*Nasib Eksport Timah Masih di Jokowi
*Dodot: Idealnya RKAB 2,5 Tahun
SETELAH beberapa kali diundang dalam Rapat Dengar Pendapat (RDP) dengan Komisi VII DPR RI, akhirnya pihak Asosiasi Industri Timah Indonesia (AITI) merasa cukup lega. Soalnya, beberapa permasalahan krusial termasuk nasib eskpor timah mulai menemui titik terang.
Bahkan, hal yang paling disorot setiap RDP adalah soal RKAB (Rencana Kerja dan Anggaran Belanja), akhirnya berkembang tak hanya menyangkut komoditas timah saja, tapi juga RKAB komoditas tambang yang lain.
''Informasi terakhir hari ini (kemarin.red), hasil RDP itu sudah disampaikan ke Menteri Energi Sumber Daya Mineral (ESDM) Arifin Tasrif,'' ujar Ketua AITI, H Ismiryadi kepada Babel Pos, kemarin.
Hal yang cukup menarik, RDP yang dipimpin oleh Wakil Ketua Komisi VII, Eddy Suparno (Sekjen PAN) itu, dihadiri para anggota Komisi VII termasuk Bambang Patijaya (BPJ) anggota DPR RI dari Golkar (Ketua DPD Golkar Babel) --yang dikenal getol memperjuangkan nasib pertimahan Babel di pusat--, termasuk 2 anggota Komisi VII yang juga mantan Menteri Tiffatul Sembiring dan Asman Abnur.
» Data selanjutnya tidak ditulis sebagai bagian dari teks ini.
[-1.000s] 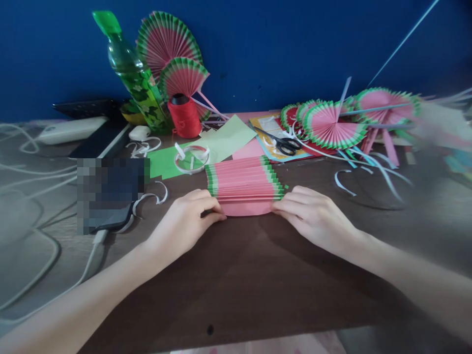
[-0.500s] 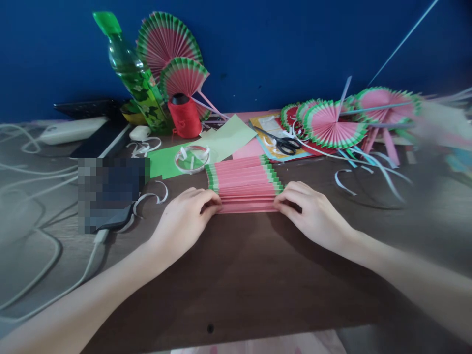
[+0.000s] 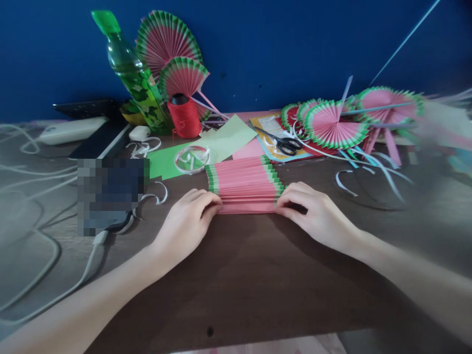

Sementara, di sisi lain selain AITI, AETI, juga tampak hadir langsung Dirjen Mineral dan Batubara (Minerba) Kementerian ESDM yang juga Pj Gubernur Babel Ridwan Djamaluddin, Dirjen Industri Logam, Mesin, Alat Transportasi dan Eelektronika (Ilmate) Kementerian Perindustrian Taufik Bawazier, dan lain-lain.
Salah satu yang menjadi ganjalan selama ini adalah RKAB yang prosesnya di kementerian cukup lama. Hal ini terjadi karena RKAB yang diproses itu sendiri terdiri dari berbagai komoditas tambang. Di sisi lain, usia RKAB itu sendiri hanya 1 tahun.
''Salah satu poin yang disampaikan ke Menteri itu adalah perlu adanya revisi Permen tentang RKAB,'' lanjutnya.
''Sedapatnya RKAB itu berjangka waktu 3-5 tahun. Namun kalau menurut saya sih, idealnya 2,5 - 3 tahun, untuk mengimbangi usia IUP tambang itu sendiri,'' ujar mantan Ketua DPRD Babel yang akrab disapa Dodot itu lagi.
Perlunya jangka waktu RKAB ini diperpanjang menurut Dodot, karena proses RKAB itu sendiri di kementerian kadang sampai 2-3 bulan. ''Sehingga kalau jangka waktunya hanya 1 tahun, dipotong 2-3 bulan, jadinya tidak efektif lagi,'' imbuh dodot.
Lalu, bagaimana dengan nasib eksport timah?
''Untuk itu nantinya akan disampaikan oleh yang berkompeten langsung ke Presiden Jokowi,'' ujar Dodo kemudian.
Dikatakan Dodot, soal eksport dan hilirisasi sebenarnya bagi Babel bukanlah hal asing.
''Karena kalau boleh jujur, dalam pengelolaan sumber daya alam (SDA) seperti pengelolaan timah, Babel layak menjadi contoh bagi pengelolaan SDA yang lain. PT Timah sudah sejak era tahun 1970-an melakukan inovasi dalam pengembangan Industri dasar di PELTIM (Peleburan Timah Muntok) yang selanjutnya oleh pihak-pihak swasta mulai sejak 2003 s/d sekarang,'' tutur Dodot mengimbuhkan.
''Intinya, kita dari Babel ini bukan tidak mendukung hilirisasi timah, namun semua tetap harus melalui kajian lebih dulu. Untuk soal eksport ini tentu masih di Jokowi, namun kita berharap agar Presiden menerima masukan yang komprehensif soal timah yang berbeda dengan komoditas tambang yang lain,'' harapnya.